Nos alejamos de casa de don Matías en completo silencio, agotados por la tensión y la espera. Sin embargo, cuando creí que todo quedaría en una aventura que por suerte había terminado bastante bien, ella desapareció en el huerto durante algunos minutos. Regresó con una flexible rama de trueno a la que le había quitado todas las hojas.
Lo que siguió a continuación se quedó en mi mente bañado con una bruma de ambigüedad. Recuerdo una mezcla de berridos agudos de mi parte, ofrecimientos desesperados de que no volvería a meterme nada en la boca, “Te lo prometo, mamita, ¡ay, ay, ya no me pegues, por favor!”, zumbidos interminables y aterradores de la rama de trueno, ardor en las nalgas, los brazos y las piernas, gritos roncos de ella en los que me advertía de una paliza aún más descomunal si la volvía a poner en ridículo con otras gentes, más y más berridos, hasta que al fin se cansó, y ya sólo me quedé lloriqueando bajito, con una voz cascada por tanto grito, en un rincón del cuarto que compartíamos con mi abuela, quien llegó horas después y, al verme lleno de marcas moradas, me colocó en su regazo y entabló una agria discusión con mi madre mientras me acariciaba los cabellos. Gritaron durante largo rato. Incluso la noche se empezó a meter por la única ventana del cuarto y nadie se atrevía a prender la vela. Mi madre se puso a llorar de rabia maldiciendo su suerte, al tiempo que me lanzaba miradas terribles, pero yo me sentía seguro en el regazo de mi abuela: sabía que mientras ella estuviera allí no habría nada ni nadie que pudiera hacerme daño en este mundo.

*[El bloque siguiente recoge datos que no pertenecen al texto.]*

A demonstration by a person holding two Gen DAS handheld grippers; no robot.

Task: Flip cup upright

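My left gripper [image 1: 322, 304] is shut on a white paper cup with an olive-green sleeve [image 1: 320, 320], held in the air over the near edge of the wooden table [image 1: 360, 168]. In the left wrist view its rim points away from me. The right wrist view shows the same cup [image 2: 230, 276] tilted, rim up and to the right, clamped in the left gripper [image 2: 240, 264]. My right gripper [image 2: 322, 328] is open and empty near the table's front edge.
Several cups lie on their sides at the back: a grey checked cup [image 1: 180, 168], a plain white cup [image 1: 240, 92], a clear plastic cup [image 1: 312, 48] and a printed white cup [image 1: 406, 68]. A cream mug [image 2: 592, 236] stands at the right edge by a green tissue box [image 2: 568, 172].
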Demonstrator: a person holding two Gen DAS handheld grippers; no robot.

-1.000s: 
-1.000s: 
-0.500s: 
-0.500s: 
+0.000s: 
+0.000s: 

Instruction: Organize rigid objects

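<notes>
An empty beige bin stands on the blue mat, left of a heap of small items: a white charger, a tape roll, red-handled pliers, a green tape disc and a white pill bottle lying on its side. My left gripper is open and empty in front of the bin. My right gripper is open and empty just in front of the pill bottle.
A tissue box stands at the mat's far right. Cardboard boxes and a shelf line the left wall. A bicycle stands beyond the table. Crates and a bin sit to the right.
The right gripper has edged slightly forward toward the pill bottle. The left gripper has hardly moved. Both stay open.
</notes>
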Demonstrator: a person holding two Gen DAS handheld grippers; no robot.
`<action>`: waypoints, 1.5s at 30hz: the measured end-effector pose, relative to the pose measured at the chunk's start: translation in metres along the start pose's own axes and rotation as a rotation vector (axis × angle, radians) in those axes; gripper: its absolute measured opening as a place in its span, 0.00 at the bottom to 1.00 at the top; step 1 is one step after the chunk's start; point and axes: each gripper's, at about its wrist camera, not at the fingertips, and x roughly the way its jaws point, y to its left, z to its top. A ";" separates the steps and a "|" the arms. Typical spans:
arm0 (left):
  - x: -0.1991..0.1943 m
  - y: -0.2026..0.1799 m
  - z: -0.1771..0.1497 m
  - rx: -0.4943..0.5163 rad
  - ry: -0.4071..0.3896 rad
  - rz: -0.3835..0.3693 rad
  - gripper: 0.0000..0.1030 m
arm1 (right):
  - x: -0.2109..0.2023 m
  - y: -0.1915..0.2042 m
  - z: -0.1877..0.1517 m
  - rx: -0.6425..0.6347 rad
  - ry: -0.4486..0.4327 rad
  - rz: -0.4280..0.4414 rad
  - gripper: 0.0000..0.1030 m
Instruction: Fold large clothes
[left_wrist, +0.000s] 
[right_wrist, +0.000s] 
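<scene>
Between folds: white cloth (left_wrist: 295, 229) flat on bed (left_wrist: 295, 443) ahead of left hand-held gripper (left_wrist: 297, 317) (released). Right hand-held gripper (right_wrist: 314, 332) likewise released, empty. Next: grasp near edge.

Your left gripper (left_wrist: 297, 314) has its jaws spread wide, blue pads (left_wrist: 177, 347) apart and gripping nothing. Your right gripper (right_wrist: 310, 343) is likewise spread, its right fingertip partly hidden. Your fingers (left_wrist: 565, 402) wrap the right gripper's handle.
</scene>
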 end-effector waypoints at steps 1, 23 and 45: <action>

Ninguno merendó pese a que cada tanto se escuchaban los gruñidos de nuestras tripas. A mí me costó mucho trabajo dormir debido al ardor de los azotes y al hambre. Pero al final pudo más el cansancio y me dormí en el colchón de mi abuela, que siempre me hizo un lugarcito junto a ella hasta el día de su muerte, un par de años después.
Esa noche soñé que era un gran señor y que acicateaba a una mula para subir, con parsimonia inaudita, por una empinadísima cuesta en un día de sol aplastante.